Zipf’s Law and Angelic Languages

Marco Ponzi
ViridisGreen
Published in
8 min readJan 16, 2020

In his essay “Angelic language or mortal folly?” (in “The Complete Enochian Dictionary”, 1978) linguist Donald C. Laycock discusses the two so-called Enochian or Angelic languages documented by John Dee and Edward Kelley in the 1580s. The two languages appear in manuscripts that record the supposed conversations among the two men and angels.

Liber Loagaeth

The first language appears in a text known as Liber Loagaeth or Liber Logaeth. Each word occupies a cell in one of two large 49x49 tables.

My analysis is based on the edition by Joseph H. Peterson. Thetext contains a few irregularities (in particular, the last 9 lines of the second table), so the total number of words is 4439, instead of the expected 4802.

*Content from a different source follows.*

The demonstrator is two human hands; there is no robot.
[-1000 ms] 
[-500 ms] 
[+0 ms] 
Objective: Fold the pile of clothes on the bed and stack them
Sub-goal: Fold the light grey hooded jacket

For instance, this fragment of the First Language from ms Sloane 3189 f8r reads:
lax or setquah vah lox remah nol sadma vort / famfa le gem nah or sepah vartef a geh oha / lon gaza onsa ges adrux vombalzah ah vaxtal

Laylock describes the First Language as similar to glossolalia: “some of the texts run so fluently, with so much repetition, rhyme, alliteration, and other types of phonetic patterning, that we are almost forced to conclude that, in the later texts at least, Kelley was speaking aloud, and probably at normal speech speed. […] Statistical studies in linguistics show that patterning of this nature is rare in normal language — though it is found in poetry and magical charms. It is also characteristically found in certain types of meaningless language (such as glossolalia), which is often produced under conditions similar to trance”.

The Enochian Calls

The Second Language, or “the true Enochian Language”, comes with an English translation, also provided by the “angels”. According to Laylock, it is not possible to establish a grammar for this language and the translation appears to be largely arbitrary. Yet, with respect to the first one, this could be somehow closer to an artificial language.
The corpus of the language consists of 19 invocations. Here I use the transcription of Dee’s preliminary version as published by Philip Neal. The text includes 1075 words.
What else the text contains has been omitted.